Re: Please Take My Husband Back
On behalf of all the wives of federal workers, I wanted to thank you for sending my husband home to me. I’ve loved having him around. Really, it’s been great . . . but—would you please TAKE HIM BACK NOW?
Here’s why you gotta take him back:
1. His furlough beard is itchy when he kisses me.
2. His quiet creeping around the kitchen is making me nervous. His incessant opening of the fridge is making me nervous. I wish he would go and get groceries. “I can’t; the commissary’s closed, too.” Shit.
3. He has reorganized all the CDs and left a stack of at least 100 of them next to my laptop, and won’t leave my study until he downloads all of them to the cloud.
4. He has thrown out at least 500 hangers, which was great, but he also threw out my children’s School Picture Forms, and I got a hysterical, slightly accusatory call from our fifth grader this morning. “Mom? Um. Where’s my picture order form?”
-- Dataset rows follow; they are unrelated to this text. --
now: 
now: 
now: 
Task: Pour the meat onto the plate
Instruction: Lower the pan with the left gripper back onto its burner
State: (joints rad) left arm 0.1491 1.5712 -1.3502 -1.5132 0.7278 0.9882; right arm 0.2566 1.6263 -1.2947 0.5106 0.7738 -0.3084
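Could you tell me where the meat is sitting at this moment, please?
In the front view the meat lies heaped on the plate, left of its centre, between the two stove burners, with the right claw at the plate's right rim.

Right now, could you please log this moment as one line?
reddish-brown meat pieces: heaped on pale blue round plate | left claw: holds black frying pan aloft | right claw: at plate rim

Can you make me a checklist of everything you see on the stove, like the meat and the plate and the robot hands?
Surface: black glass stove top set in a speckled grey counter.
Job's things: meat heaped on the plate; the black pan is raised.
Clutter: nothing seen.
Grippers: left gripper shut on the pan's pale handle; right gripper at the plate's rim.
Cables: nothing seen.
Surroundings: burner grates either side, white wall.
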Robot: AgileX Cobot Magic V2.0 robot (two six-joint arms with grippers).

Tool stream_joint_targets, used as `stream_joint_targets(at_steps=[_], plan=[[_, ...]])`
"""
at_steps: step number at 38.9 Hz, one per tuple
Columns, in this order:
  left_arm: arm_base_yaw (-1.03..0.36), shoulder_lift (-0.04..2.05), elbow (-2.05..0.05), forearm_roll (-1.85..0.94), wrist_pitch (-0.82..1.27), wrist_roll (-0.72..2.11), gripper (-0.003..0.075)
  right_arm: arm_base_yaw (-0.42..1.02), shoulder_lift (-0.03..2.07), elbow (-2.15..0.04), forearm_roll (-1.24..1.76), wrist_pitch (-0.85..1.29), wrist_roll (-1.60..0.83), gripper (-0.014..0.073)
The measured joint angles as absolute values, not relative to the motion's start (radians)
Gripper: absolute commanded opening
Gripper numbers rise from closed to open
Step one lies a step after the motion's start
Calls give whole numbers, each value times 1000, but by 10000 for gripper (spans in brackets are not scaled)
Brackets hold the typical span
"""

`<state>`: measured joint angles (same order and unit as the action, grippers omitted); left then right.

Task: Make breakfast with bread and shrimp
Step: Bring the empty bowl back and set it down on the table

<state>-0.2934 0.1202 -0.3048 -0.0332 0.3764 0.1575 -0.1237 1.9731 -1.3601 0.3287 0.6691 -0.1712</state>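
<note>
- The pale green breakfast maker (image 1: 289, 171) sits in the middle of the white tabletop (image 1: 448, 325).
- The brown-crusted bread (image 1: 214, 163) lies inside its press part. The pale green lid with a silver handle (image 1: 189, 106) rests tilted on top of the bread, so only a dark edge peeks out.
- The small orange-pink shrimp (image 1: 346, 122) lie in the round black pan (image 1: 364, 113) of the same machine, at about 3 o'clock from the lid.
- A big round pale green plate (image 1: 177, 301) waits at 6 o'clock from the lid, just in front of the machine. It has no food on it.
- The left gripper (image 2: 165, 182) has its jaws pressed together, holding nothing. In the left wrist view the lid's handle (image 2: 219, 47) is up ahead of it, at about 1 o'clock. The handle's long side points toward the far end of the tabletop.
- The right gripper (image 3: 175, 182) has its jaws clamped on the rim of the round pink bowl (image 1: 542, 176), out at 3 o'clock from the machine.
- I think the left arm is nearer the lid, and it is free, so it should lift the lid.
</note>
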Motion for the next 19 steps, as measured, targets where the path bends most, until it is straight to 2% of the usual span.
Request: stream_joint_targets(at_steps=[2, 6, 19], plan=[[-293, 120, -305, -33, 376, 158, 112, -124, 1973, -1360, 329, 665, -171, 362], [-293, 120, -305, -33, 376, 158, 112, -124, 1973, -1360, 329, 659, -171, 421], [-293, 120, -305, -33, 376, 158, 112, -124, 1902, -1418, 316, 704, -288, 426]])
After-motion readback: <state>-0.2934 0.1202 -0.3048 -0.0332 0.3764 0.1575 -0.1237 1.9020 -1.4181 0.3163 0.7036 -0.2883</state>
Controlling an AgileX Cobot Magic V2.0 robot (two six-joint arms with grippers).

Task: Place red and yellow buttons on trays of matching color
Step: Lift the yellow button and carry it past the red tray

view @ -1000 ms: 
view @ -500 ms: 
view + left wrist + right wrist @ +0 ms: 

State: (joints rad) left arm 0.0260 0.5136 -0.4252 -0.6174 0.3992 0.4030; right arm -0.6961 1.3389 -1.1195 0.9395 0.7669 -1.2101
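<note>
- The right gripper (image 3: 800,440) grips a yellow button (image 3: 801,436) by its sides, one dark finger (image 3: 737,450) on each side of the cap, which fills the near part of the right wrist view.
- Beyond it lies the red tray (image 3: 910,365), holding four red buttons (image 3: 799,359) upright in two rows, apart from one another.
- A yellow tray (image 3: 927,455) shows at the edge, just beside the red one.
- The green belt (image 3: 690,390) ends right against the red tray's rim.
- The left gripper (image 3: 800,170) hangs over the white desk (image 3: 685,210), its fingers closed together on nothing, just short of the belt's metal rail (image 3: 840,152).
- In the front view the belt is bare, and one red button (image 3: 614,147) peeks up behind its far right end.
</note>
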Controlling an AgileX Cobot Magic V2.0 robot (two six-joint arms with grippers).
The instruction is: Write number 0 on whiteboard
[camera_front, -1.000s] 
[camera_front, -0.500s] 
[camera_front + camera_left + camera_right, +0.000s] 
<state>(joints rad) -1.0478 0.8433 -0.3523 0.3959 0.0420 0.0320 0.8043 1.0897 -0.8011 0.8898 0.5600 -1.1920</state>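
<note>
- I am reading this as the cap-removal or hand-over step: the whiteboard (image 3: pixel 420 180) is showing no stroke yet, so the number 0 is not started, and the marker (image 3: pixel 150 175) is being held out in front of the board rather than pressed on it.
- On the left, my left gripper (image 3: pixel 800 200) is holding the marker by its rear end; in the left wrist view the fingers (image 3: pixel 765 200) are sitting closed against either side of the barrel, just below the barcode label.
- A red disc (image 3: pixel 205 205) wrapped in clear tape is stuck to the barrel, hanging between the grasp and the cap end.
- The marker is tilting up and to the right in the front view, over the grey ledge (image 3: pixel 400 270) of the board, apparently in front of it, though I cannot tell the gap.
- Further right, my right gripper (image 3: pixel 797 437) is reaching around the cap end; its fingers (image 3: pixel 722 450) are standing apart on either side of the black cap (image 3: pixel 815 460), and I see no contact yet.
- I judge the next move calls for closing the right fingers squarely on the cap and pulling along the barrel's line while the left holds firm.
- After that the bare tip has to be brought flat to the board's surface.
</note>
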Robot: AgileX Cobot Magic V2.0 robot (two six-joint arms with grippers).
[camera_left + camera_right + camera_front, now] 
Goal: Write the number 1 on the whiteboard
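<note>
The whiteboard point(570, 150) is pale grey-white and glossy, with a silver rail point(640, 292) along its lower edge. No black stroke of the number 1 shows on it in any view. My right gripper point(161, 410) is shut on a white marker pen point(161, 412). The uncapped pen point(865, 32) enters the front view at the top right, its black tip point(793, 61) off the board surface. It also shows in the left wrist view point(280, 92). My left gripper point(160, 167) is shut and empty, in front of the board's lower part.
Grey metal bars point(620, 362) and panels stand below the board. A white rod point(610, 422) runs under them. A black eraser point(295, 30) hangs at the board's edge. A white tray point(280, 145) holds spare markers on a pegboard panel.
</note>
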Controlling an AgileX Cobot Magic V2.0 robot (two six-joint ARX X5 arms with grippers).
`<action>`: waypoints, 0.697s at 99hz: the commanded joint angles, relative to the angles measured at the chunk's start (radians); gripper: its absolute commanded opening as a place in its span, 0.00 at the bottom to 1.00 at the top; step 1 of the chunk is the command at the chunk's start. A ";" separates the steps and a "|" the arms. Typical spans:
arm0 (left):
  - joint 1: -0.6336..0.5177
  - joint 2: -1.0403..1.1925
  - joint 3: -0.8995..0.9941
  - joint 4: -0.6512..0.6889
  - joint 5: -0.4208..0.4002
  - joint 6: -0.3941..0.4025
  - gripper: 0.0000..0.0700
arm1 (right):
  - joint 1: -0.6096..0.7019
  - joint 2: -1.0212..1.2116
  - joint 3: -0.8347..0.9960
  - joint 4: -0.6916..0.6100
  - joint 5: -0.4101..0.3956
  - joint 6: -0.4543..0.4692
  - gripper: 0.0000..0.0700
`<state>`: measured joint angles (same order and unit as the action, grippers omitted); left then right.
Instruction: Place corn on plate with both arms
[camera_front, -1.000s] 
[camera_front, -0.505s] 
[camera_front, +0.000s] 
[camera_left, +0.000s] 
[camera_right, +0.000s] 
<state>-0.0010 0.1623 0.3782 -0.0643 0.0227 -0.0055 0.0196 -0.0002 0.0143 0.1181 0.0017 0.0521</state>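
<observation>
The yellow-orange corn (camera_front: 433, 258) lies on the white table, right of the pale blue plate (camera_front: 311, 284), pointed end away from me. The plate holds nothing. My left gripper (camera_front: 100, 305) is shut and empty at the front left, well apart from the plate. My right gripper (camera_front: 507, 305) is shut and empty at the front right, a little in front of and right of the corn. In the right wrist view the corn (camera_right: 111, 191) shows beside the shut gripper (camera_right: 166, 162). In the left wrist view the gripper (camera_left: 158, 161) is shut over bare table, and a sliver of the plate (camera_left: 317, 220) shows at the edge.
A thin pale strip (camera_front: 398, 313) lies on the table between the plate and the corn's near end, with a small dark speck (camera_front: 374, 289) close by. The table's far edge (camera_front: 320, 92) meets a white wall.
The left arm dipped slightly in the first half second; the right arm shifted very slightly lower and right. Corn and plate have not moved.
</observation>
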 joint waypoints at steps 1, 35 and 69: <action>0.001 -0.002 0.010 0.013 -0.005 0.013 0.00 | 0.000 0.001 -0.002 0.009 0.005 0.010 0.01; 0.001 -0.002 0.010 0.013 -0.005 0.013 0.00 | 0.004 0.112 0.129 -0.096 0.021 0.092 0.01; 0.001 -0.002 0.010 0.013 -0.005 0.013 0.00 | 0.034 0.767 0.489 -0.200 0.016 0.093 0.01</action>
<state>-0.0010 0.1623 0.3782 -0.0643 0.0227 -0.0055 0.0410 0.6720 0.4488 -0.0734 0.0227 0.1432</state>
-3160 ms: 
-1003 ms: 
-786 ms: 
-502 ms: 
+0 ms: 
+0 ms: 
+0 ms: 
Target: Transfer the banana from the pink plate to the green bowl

5. He’s making me look really bad in front of the other soccer moms. My kids actually have their hair brushed when they show up at the bus stop in the morning; they’re not wearing flip-flops; and no one has worn sweats or frayed t-shirts all week.
6. Is it really necessary to store 50 bottles of water in the basement? Like really necessary? Just checking.
7. C-Span. Nuff said.
8. He keeps walking past the stack of bills on the counter, sighing so heavily, I can picture Al Gore during a presidential debate.
9. He’s caught enough fish to feed the family for the rest of the year, and there’s no more room in the freezer to store it, so now we’re eating it every night for dinner and have I mentioned I hate fish?
10. He’s redesigned the family escape plan at least ten times, and now he’s making us stop, drop, and roll several times a day.
11. Every time I go to get my nails or my hair done, he gets this look on his face, like, “What the hell do you do with all your free time, anyway?”
13. No, we don’t need to build traps to catch all the squirrels in the back yard, and no, we really shouldn’t buy the boys BB Guns for target practice. No. No, no, no!
14. No, I’m not hungry for lunch right now.
15. My daughter can now burp the entire alphabet.
16. My husband has spread enough insecticide to kill entire universes of ant colonies, and now I’m worrying about the neighbor’s dog.
17. Speaking of the neighbor’s dog, I found three bark arrestor collars on the side counter. We do NOT own a dog.
18. Last night, before I got into bed, my husband was holding his iPad watching baby videos. And when I started to undress, he said something about trying for a fourth. “Trying for a fourth what, exactly,” I almost screamed, before I cuddled up against his itchy furlough beard.
19. C-Span. Again.
20. He keeps editing my work. He is editing MY WORK.
Dear Congress, I’m hoping you can understand just how badly you need to take my husband, our husbands, back. Before we deliver them to the hallowed grounds of the nation’s . . . oh whatever. Sorry. The phone’s ringing again. It’s a Republican politician calling for the fifth time this week. I gotta take this call.